The evaluation of the results of our proposed model reveals how adversaries can interrupt the performance of critical infrastructures to deliver commodities to customers. In addition, we show how the intensity and duration of disinformation diffusion can be monitored to manage infrastructure performance and make communities counter the disinformation. The proposed model opens up a new space for studying the effect of disinformation diffusion in other infrastructures and managing their performance under a disinformation attack. By applying our proposed model to the large-scale electric power network, under several different scenarios of disinformation diffusion throughout Los Angeles County, we showed how our model can be applied to control the propagation of disinformation projected on the performance of infrastructures.

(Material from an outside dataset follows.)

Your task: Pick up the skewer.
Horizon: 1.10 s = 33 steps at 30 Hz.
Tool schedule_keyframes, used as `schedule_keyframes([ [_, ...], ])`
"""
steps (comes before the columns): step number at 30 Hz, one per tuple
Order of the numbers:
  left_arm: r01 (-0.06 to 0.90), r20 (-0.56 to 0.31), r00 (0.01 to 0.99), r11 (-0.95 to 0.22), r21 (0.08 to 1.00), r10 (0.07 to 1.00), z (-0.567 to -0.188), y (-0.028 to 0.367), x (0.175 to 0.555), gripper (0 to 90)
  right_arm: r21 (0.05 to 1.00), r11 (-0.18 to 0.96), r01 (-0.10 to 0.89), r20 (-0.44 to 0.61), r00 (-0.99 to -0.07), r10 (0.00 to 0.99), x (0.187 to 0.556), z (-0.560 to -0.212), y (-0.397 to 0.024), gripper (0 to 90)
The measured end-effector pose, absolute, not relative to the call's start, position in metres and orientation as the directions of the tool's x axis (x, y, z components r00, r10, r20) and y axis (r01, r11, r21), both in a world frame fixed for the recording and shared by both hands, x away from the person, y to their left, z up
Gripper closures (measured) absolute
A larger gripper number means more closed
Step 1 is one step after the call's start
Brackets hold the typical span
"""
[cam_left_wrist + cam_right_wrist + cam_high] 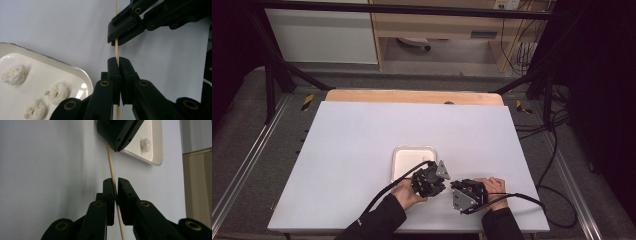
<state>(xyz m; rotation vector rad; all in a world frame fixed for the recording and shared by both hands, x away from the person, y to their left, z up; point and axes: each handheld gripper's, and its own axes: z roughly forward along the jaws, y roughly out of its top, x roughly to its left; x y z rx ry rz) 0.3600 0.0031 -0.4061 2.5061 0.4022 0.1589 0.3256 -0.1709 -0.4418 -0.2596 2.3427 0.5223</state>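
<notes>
A white table top (362, 150) on a wooden bench, ringed by a dark frame, grey floor and trailing cables, forms the work surface.

Nearest the lower edge of the high view, two dark-sleeved forearms enter; the left hand (404, 194) and right hand (495, 192) each carry a black gripper. The left gripper (432, 179) and the right gripper (462, 194) sit close together near the front of the table, their heads turned toward one another, each with a grey three-cornered plate on top and a black cable trailing away.

In the left gripper view, the left gripper (118, 62) has its jaws pressed together on a thin wooden skewer (116, 48), which runs up from between them and passes through the jaws of the right gripper (117, 37) just beyond. In the right gripper view, the right gripper (114, 183) has its jaws drawn narrow around the same skewer (111, 171), which slants up to the left gripper (117, 146) above. The skewer is thus held at two points along its length, above the white surface.

Just beyond the grippers lies a shallow white tray (398, 152). In it rest small pale puffed pieces (58, 92); three are visible in the left gripper view and one (145, 144) in the right gripper view.

Farthest off stand a white cabinet (322, 35) and a wooden shelf unit (437, 25).
</notes>
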Motion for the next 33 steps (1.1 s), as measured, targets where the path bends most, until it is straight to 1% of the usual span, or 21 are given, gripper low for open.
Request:
schedule_keyframes([
  [2, 0.251, 0.022, 0.947, -0.777, 0.578, 0.322, -0.406, 0.003, 0.36, 88.2, 0.282, 0.897, -0.34, -0.693, -0.719, -0.054, 0.325, -0.443, -0.17, 87.2],
  [5, 0.249, 0.017, 0.948, -0.777, 0.579, 0.317, -0.405, 0.004, 0.36, 88.1, 0.28, 0.899, -0.336, -0.692, -0.72, -0.053, 0.323, -0.444, -0.17, 88.1],
  [8, 0.25, 0.02, 0.948, -0.779, 0.575, 0.318, -0.405, 0.005, 0.36, 86.0, 0.266, 0.898, -0.35, -0.689, -0.72, -0.077, 0.322, -0.443, -0.17, 88.9],
  [10, 0.249, 0.032, 0.946, -0.786, 0.566, 0.323, -0.405, 0.006, 0.36, 77.8, 0.26, 0.9, -0.349, -0.691, -0.718, -0.079, 0.322, -0.443, -0.169, 88.9],
  [11, 0.25, 0.032, 0.946, -0.791, 0.559, 0.322, -0.404, 0.007, 0.361, 77.8, 0.253, 0.902, -0.349, -0.693, -0.716, -0.083, 0.322, -0.442, -0.169, 88.9],
  [16, 0.253, 0.042, 0.945, -0.807, 0.533, 0.324, -0.402, 0.012, 0.362, 67.4, 0.231, 0.913, -0.337, -0.698, -0.711, -0.086, 0.323, -0.443, -0.169, 88.9],
  [18, 0.251, 0.046, 0.946, -0.816, 0.52, 0.321, -0.402, 0.014, 0.362, 67.0, 0.229, 0.914, -0.334, -0.699, -0.711, -0.085, 0.323, -0.443, -0.169, 88.9],
  [21, 0.257, 0.033, 0.95, -0.84, 0.477, 0.309, -0.402, 0.016, 0.365, 67.9, 0.206, 0.919, -0.337, -0.7, -0.706, -0.103, 0.323, -0.443, -0.168, 88.9],
  [23, 0.261, 0.032, 0.951, -0.852, 0.455, 0.308, -0.403, 0.016, 0.366, 71.1, 0.196, 0.92, -0.339, -0.7, -0.705, -0.11, 0.323, -0.443, -0.167, 88.9],
  [26, 0.27, 0.012, 0.952, -0.858, 0.437, 0.305, -0.405, 0.016, 0.368, 74.9, 0.187, 0.921, -0.341, -0.702, -0.702, -0.117, 0.323, -0.443, -0.166, 88.9],
  [33, 0.257, 0.011, 0.958, -0.873, 0.415, 0.287, -0.407, 0.012, 0.367, 82.0, 0.157, 0.921, -0.357, -0.711, -0.688, -0.146, 0.323, -0.44, -0.162, 88.9],
])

Due to its criticality, the electric power distribution network is used to illustrate the proposed methodology. However, the proposed integration of epidemiological and network flow models is generally applicable to a wide range of infrastructure networks with appropriate changes to the physical infrastructure flow model (e.g., physical laws that restrict the flow in gas pipelines, user behavior that affects traffic flow in a transportation network).

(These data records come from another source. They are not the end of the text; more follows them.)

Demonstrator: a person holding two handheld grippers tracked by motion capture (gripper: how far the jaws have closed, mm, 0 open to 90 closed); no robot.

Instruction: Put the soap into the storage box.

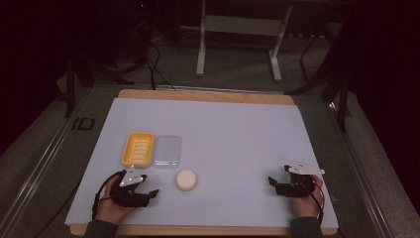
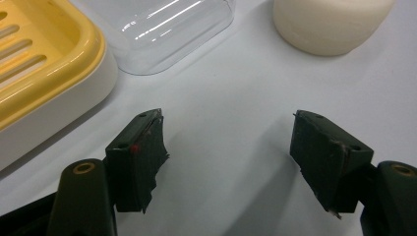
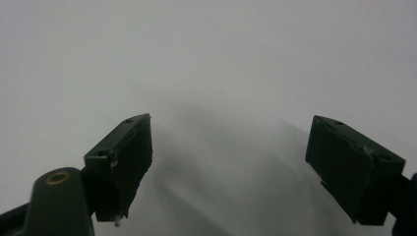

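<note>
High view: dim, room beyond the counter near black, edges vignetted. Left gripper view: bright, streak glare on clear lid, sharp. Right gripper view: soft grey shadows between the jaws, surface featureless.

In the left gripper view, the yellow soap dish is cut off by the left and top edges. Beside the dish, the clear lid and the round soap are cut off by the top edge. In the high view, the dish's slats are too small to count.
</note>
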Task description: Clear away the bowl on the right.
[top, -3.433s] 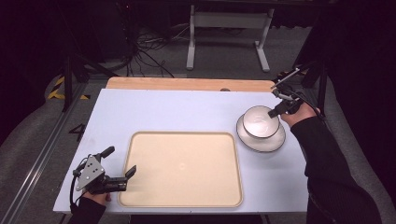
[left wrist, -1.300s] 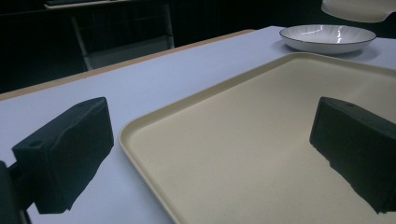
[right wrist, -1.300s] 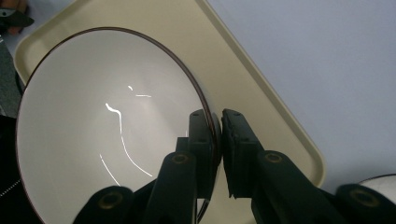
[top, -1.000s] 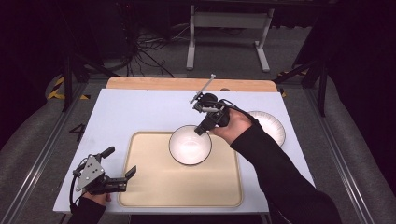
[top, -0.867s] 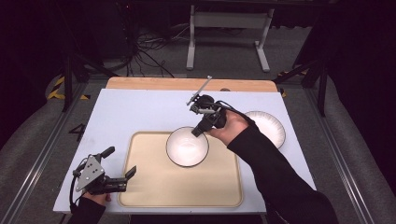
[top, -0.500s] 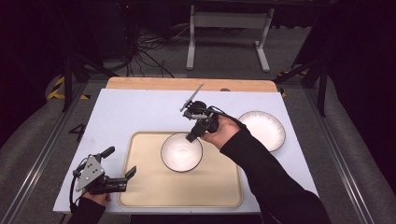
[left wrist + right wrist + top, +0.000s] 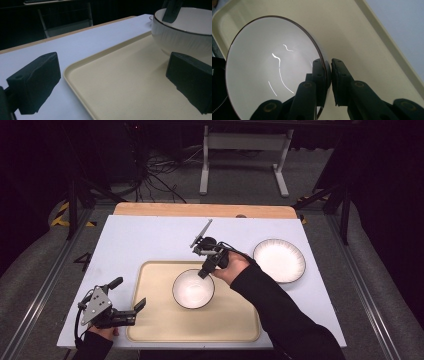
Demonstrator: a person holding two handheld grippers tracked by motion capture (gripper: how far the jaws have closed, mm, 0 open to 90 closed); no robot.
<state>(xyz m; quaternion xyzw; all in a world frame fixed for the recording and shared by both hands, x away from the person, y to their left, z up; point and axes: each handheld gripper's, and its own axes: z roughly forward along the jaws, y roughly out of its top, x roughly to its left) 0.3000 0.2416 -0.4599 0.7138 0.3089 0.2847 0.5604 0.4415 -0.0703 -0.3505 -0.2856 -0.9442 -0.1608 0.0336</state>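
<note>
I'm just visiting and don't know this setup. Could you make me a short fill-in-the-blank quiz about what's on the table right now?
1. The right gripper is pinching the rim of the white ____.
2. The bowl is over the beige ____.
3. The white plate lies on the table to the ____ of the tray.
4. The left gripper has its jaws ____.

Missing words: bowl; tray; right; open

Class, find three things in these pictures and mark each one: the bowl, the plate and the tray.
bowl (image 7: 193, 290), high view, on its white inside.
plate (image 7: 279, 260), high view, on its middle.
tray (image 7: 120, 82), left gripper view, on its bare beige floor.
</note>
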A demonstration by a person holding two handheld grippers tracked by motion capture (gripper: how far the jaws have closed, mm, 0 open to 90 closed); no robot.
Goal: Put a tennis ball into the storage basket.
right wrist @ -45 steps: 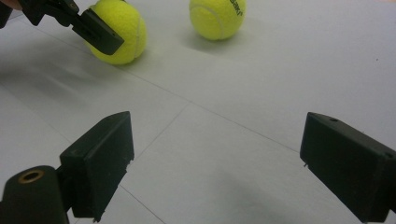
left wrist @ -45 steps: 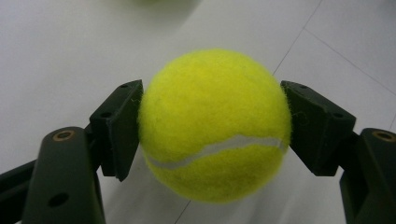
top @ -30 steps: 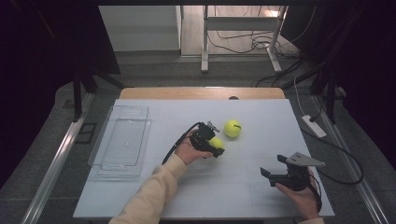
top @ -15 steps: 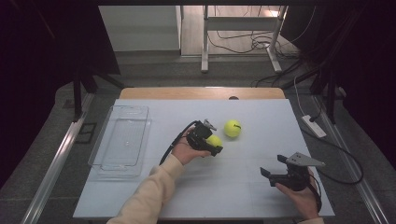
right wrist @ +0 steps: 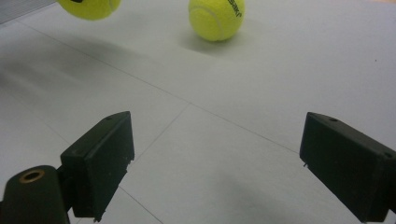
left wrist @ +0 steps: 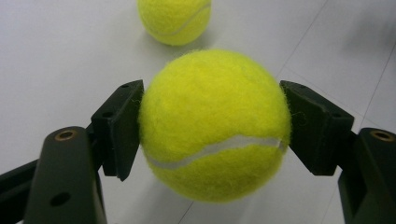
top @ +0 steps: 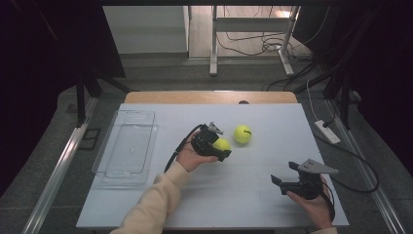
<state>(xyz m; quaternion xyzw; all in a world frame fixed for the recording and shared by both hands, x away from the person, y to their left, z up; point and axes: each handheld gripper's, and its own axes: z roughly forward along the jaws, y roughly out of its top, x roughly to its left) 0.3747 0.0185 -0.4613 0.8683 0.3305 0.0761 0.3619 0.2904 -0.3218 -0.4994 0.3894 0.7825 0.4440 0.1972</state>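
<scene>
A yellow tennis ball (left wrist: 212, 126) is clamped between the two black jaws of my left gripper (top: 221, 146), held a little above the white table (top: 272, 122) near its middle; the same ball (top: 222, 145) shows in the high view. A second tennis ball (top: 242, 134) lies on the table just right of it, and this loose ball (left wrist: 173, 19) sits beyond the held one in the left gripper view. My right gripper (top: 285, 178) rests at the front right, jaws wide apart with nothing between them; its view looks toward the loose ball (right wrist: 217, 17) and the held ball (right wrist: 89, 8).
A clear plastic tray (top: 125, 146) sits at the table's left side. A wooden strip (top: 209, 97) edges the far side. Cables and metal frame legs lie on the floor beyond, and a white power strip (top: 327, 131) lies right of the table.
My left gripper has drifted slightly left and up with the ball in it, away from the loose ball. The right gripper has stayed put.
</scene>
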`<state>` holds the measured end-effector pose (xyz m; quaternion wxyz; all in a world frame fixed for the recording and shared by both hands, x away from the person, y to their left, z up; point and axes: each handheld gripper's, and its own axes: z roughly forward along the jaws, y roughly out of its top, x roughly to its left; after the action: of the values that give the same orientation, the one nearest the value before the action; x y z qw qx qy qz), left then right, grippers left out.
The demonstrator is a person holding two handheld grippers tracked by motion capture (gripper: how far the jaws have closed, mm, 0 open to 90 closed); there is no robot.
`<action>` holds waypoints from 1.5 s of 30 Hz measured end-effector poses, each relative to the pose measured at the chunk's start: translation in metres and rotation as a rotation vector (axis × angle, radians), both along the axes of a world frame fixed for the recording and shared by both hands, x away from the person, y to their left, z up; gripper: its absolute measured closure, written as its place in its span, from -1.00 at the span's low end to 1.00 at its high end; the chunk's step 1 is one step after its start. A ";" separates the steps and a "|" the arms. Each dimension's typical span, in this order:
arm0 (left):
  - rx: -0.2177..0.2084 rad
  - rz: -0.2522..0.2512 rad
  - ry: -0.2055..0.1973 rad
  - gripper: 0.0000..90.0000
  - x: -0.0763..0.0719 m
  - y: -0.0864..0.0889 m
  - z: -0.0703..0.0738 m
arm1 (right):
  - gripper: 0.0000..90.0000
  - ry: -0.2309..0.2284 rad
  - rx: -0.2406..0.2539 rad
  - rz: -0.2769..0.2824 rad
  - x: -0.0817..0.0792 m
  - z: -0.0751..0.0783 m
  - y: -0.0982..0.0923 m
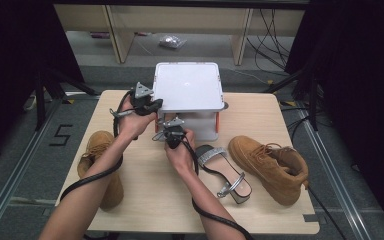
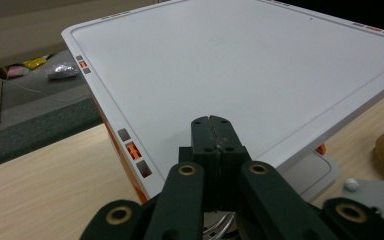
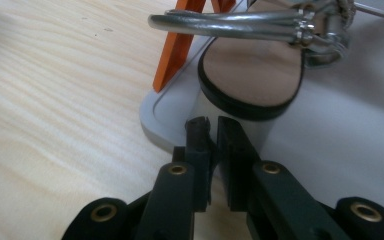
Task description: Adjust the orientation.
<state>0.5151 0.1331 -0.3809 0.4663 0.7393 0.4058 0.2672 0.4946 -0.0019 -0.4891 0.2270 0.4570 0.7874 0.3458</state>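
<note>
Silver sandal (image 3: pixel 252 60) just beyond right gripper (image 3: pixel 213 125)

Light wood-grain table (image 1: pixel 145 200), rectangular, fills the centre of the high view, standing on grey floor. White two-tier rack (image 1: pixel 188 87) with orange posts sits at the top centre edge; its lower tray rests on the tabletop. Tan boot (image 1: pixel 99 167) lies at the lower left, partly overhanging the left edge. Second tan boot (image 1: pixel 270 167) lies on its side at the right. Silver-strapped sandal (image 1: pixel 225 172) lies just left of that boot, toe toward the rack.
</note>
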 end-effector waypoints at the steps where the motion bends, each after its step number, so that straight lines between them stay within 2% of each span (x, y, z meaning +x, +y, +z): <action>1: -0.001 0.000 0.000 1.00 0.000 0.000 0.000 | 0.90 0.003 0.000 0.003 -0.002 0.001 -0.002; 2: 0.001 0.001 -0.001 1.00 0.000 0.000 0.000 | 0.93 -0.002 -0.007 0.006 -0.003 0.000 -0.005; 3: 0.002 0.003 -0.002 1.00 0.000 0.000 0.000 | 0.97 0.014 0.002 -0.001 -0.004 0.001 -0.007; 4: 0.004 0.003 -0.002 1.00 0.000 -0.001 0.000 | 1.00 -0.002 -0.011 0.001 -0.004 0.001 -0.012; 9: 0.005 0.004 -0.002 1.00 0.000 -0.001 0.000 | 1.00 0.009 -0.012 -0.019 -0.002 -0.001 -0.020; 22: -0.001 0.001 -0.003 1.00 0.000 0.000 0.000 | 0.99 -0.012 -0.017 -0.002 0.002 0.005 -0.010; 25: -0.001 0.004 -0.006 1.00 0.000 0.000 -0.001 | 0.93 0.007 -0.016 0.000 -0.003 0.011 -0.014; 30: 0.000 0.006 -0.005 1.00 -0.001 -0.001 0.000 | 0.63 0.088 -0.047 0.015 -0.007 0.022 -0.031; 32: 0.003 0.008 -0.003 1.00 -0.001 -0.001 0.000 | 0.53 0.090 -0.056 0.014 -0.009 0.030 -0.040; 35: 0.003 0.009 -0.002 1.00 -0.001 -0.002 0.000 | 0.41 0.130 -0.057 0.019 -0.010 0.039 -0.051; 42: 0.003 0.008 -0.003 1.00 -0.001 -0.001 0.000 | 0.25 0.189 -0.118 0.052 -0.012 0.044 -0.064; 45: 0.000 0.009 0.002 1.00 0.000 -0.001 0.000 | 0.20 0.205 -0.128 0.063 -0.017 0.044 -0.072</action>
<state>0.5148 0.1320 -0.3805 0.4646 0.7377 0.4097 0.2686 0.4777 -0.0739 -0.4447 0.1631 0.4498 0.8408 0.2533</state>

A primary limitation of this model is the boundary we need to draw to select an electric power distribution network to ensure a timely solution to the optimization problem. However, electric power networks are not isolated, as they interact with each other to mitigate shortages in different stations. With the evolution of computation technology, this model can be applicable and tested on larger-scale networks. Moreover, the proposed model is useful to study the effects of disinformation in other types of critical infrastructure networks, including water and gas, among others, with appropriate physical representations governing the optimization model. Future work includes applying the proposed model to other critical infrastructure networks such as gas distribution systems, nuclear power plants, water distribution systems, etc. To extend the disinformation compartmental model, novel and flexible models (such as agent-based models) can be developed and integrated with the proposed optimization model. Moreover, some parameters used in this article are evaluated by sensitivity analysis or borrowed from previous studies or reports available online. In the future, studies will include a broader range of analysis on the fixed parameters applied to our proposed method. For example, since consumption may not vary linearly in different price ranges during disinformation spread, future work can consider the responsiveness of consumption behavior.